Service for collecting and processing files (with hooks)

Features

  • collect files and compress them (on command)
  • anonymization
  • run custom scripts on output file / processed files
  • start/stop simple fileserver (at collect output location)
  • stream collected files to fluentd (line by line)

Requirements

  • python 3.5+
  • pip

Installation

pip install filecollector

Usage

It has 2 main components right now: collector and server. Collector is responsible to collect/anonymize the files and run hook scripts on those. Server is only a browser for the collected files.
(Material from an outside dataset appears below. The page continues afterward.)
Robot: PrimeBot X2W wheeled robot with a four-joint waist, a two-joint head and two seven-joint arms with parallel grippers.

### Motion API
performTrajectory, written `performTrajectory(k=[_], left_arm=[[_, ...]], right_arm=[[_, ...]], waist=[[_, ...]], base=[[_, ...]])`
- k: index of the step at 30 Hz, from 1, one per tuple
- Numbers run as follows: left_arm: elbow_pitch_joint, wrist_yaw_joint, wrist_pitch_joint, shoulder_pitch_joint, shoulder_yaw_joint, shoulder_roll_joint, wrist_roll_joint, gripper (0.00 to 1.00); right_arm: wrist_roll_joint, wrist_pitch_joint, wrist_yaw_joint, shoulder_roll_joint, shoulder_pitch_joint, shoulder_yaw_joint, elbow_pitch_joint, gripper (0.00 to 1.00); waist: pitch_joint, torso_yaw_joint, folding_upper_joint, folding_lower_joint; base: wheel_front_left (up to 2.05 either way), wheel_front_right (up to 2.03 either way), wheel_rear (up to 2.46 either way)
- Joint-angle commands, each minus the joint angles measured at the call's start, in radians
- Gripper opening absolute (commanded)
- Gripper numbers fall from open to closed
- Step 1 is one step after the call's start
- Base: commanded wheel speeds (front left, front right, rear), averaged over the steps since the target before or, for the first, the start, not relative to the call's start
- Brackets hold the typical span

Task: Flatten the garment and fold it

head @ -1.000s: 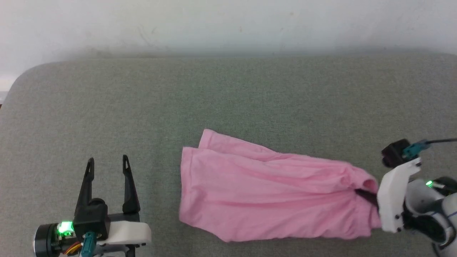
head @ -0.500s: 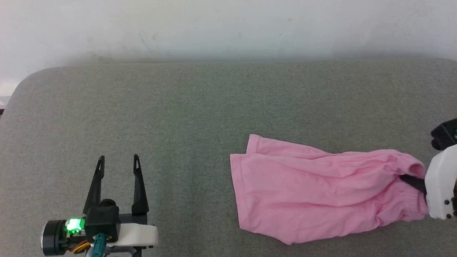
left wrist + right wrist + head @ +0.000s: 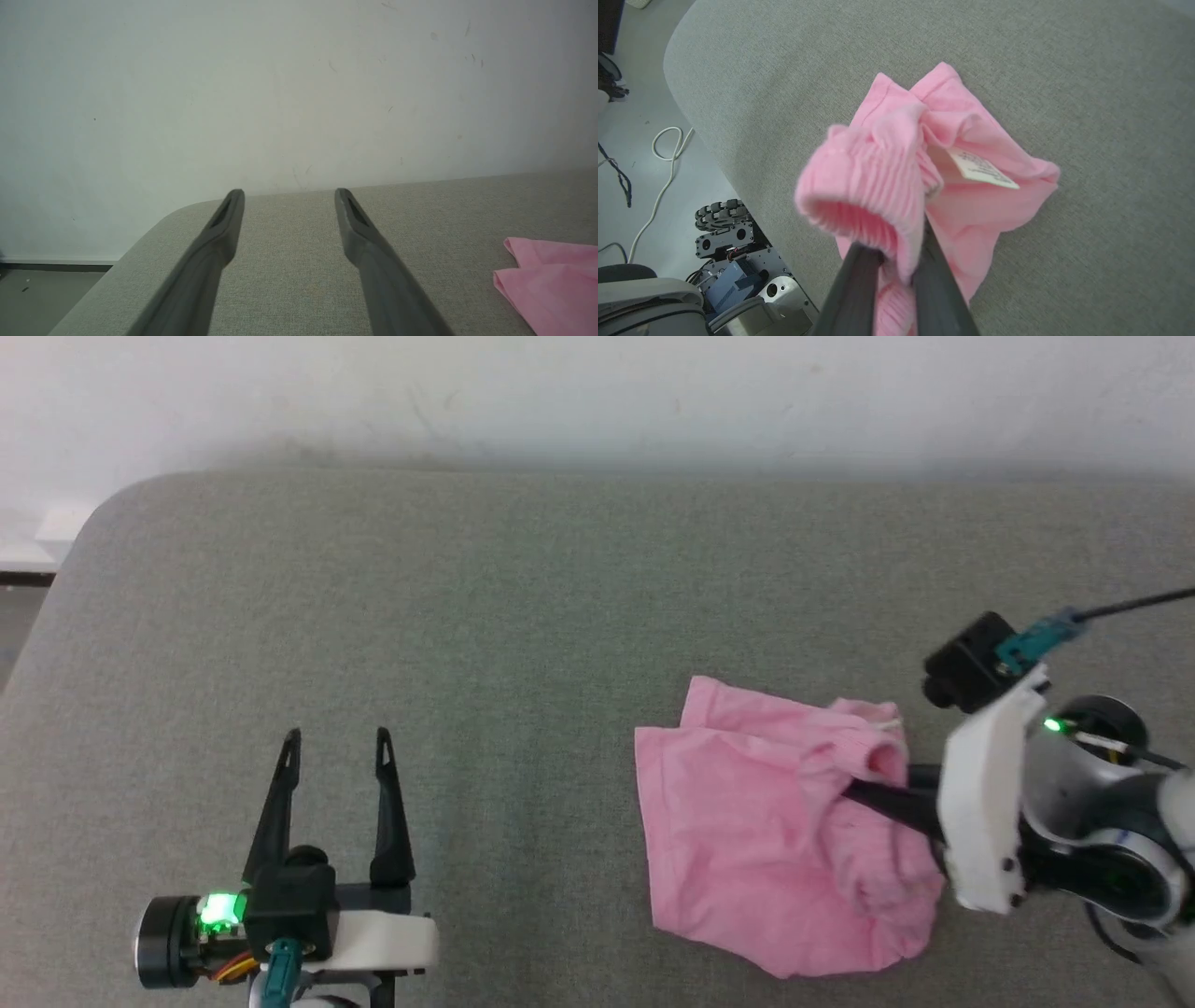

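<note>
Right fingers [image 3: 936,291] apparently pinch garment [image 3: 747,840]

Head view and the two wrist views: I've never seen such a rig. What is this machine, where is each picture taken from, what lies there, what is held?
This is a wheeled robot with two arms, each ending in a gripper with two long dark fingers. The head view looks down from its head onto a grey padded surface. The left gripper is open and holds nothing; the left wrist view looks along its fingers toward a pale wall. The right gripper is shut on the garment, small pink shorts, pinched at the ribbed waistband. That end is lifted and bunched, while the rest lies rumpled on the surface. The right wrist view, taken along that gripper's fingers, also shows a white label inside the waist.
</note>
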Motion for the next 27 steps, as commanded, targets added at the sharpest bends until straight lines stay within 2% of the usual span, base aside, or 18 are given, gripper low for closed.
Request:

At the start you need to create a yaml configuration file for the collector. Only this configuration is required as an input for filecollector.

Start the collector

filecollector collector start --config filecollector.yaml -p /my/pid/dir

Start the server

filecollector server start --config filecollector.yaml -p /my/pid/dir

Configration

Simple configuration example

server:
    port: 1999
    folder: "../example/files" 
collector:
    files:
    - path: "example/example*.txt"
      label: "example"
    rules:
    - pattern:  \d{4}[^\w]\d{4}[^\w]\d{4}[^\w]\d{4}
      replacement: "[REDACTED]"
    processFileScript: example/scripts/process_file.sh
    compress: true
    useFullPath: true
    outputScript: example/scripts/output_file.sh
    processFilesFolderScript: example/scripts/tmp_folder.sh
    deleteProcessedTemplateFiles: true
    outputLocation: "example/files"

Running simple example:

# start collector 
filecollector collector start --config example/filecollector.yaml -p /my/pid/dir
# start server for browsing
filecollector server start --config example/filecollector.yaml -p /my/pid/dir

Running with docker:

# collector only
docker run --rm -v /my/path/to/config:/my/path/to/config oleewere/filecollector:latest --config /my/path/to/config/filecollector.yaml

Fluentd configuration example

collector:
    files:
    - path: "example/example*.txt"
      label: "txt"
    rules:
    - pattern:  \d{4}[^\w]\d{4}[^\w]\d{4}[^\w]\d{4}
      replacement: "[REDACTED]"
    compress: false
    useFullPath: true
    deleteProcessedTempFilesOneByOne: true
    outputLocation: "example/files"
    fluentProcessor:
      host: "localhost"
      port: 24224
      tag: example

Fluentd configuration:

<source>
  @type forward
  port 24224
  bind 0.0.0.0
</source>

<match example.**>
   @type stdout
</match>

Running fluentd example:

# start fluentd 
fluentd --config example/fluentd.conf
# start collector 
filecollector collector start --config example/fluentd-filecollector.yaml -p /my/pid/dir

Configuration options

server

The server block, it contains configurations related with the filecollector server component.

server.port

Port that will be used by the filecollector server.

server.folder

The folder that is server by the file server.

collector

The collector block, it contains configurations related with the filecollector collector component.

collector.files

List of files (with path and label fields are required) that needs to be collected.

collector.files.path

Filename or wildcard that represents the files that is needed to be collected.

collector.files.label

It will be used as a first level folder inside outputLocation for the file collection. E.g. if this value is mylabel, the output will go into <outputLocation>/mylabel

collector.files.folderPrefix

If it's set, the filecollector will put the files into this folder (inside outputLocation, but before label)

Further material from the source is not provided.